In the above code snippets, I omitted the Instruments’ “Points of Interest” instrumentation to avoid distracting you with code unrelated to your question at hand. But here is the complete MRE:

import os.log
import AsyncAlgorithms

let poi = OSSignposter(subsystem: "TicketService", category: .pointsOfInterest)

actor TicketService {
    private let channel = AsyncChannel<String>()

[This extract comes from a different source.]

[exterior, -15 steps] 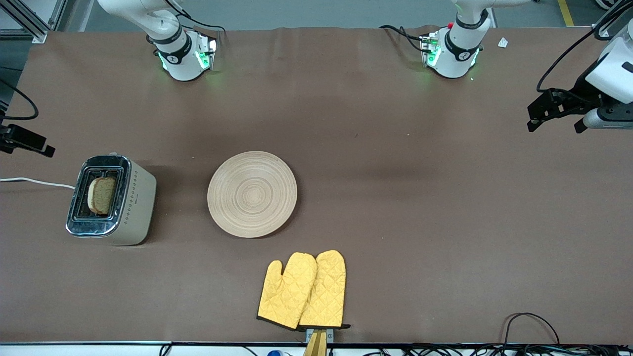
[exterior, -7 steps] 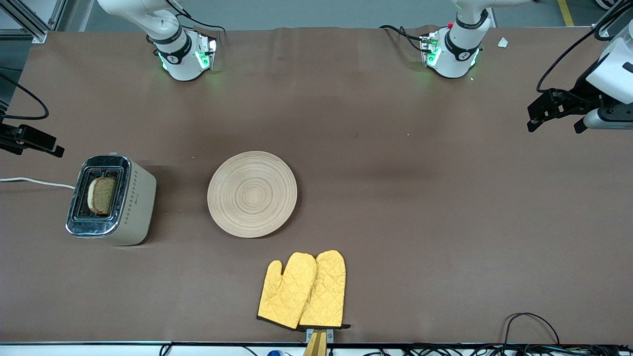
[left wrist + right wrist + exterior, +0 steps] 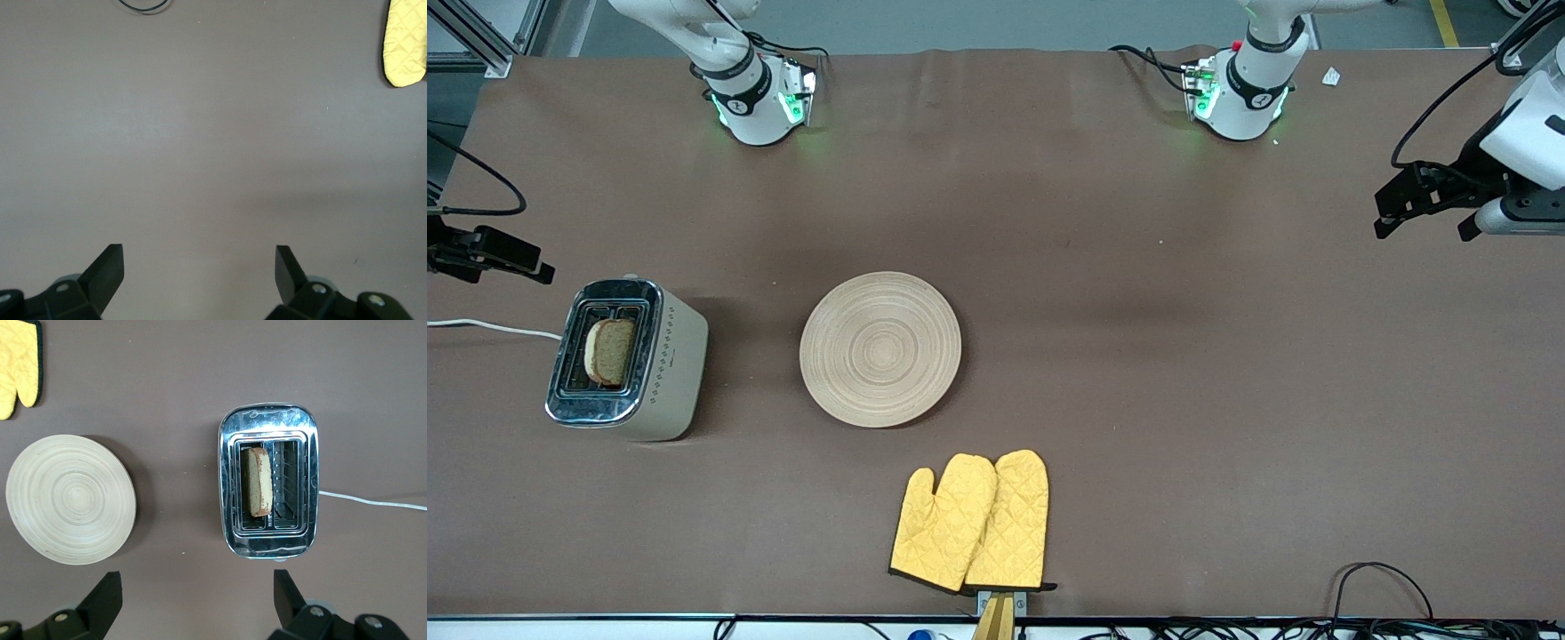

    func monitorChannel() async {
        let state = poi.beginInterval(#function, id: poi.makeSignpostID())
        defer { poi.endInterval(#function, state) }

        for await ticketId in channel {
            await ticketHandler(ticketId: ticketId)
        }
    }

    func submitTicket(ticketId: String) async {
        let state = poi.beginInterval(#function, id: poi.makeSignpostID(), "\(ticketId)")
        defer { poi.endInterval(#function, state, "\(ticketId)") }
        await channel.send(ticketId)
    }
}

private extension TicketService {
    func ticketHandler(ticketId: String) async {
        let state = poi.beginInterval(#function, id: poi.makeSignpostID(), "\(ticketId)")
        defer { poi.endInterval(#function, state, "\(ticketId)") }

        try? await Task.sleep(for: .seconds(1))
    }
}

And:

struct DetailView: View {
    let service = TicketService()
    @State var id = 0

    var body: some View {
        VStack {
            Button("Submit") {
                id += 1
                poi.emitEvent("Click", "\(id)")

                Task {
                    await service.submitTicket(ticketId: "\(id)")
                }
            }
        }
        .padding()
        .task {
            await service.monitorChannel()
        }
    }
}

I then profiled this with Instruments, selected the “Time Profiler” template, and then started the recording.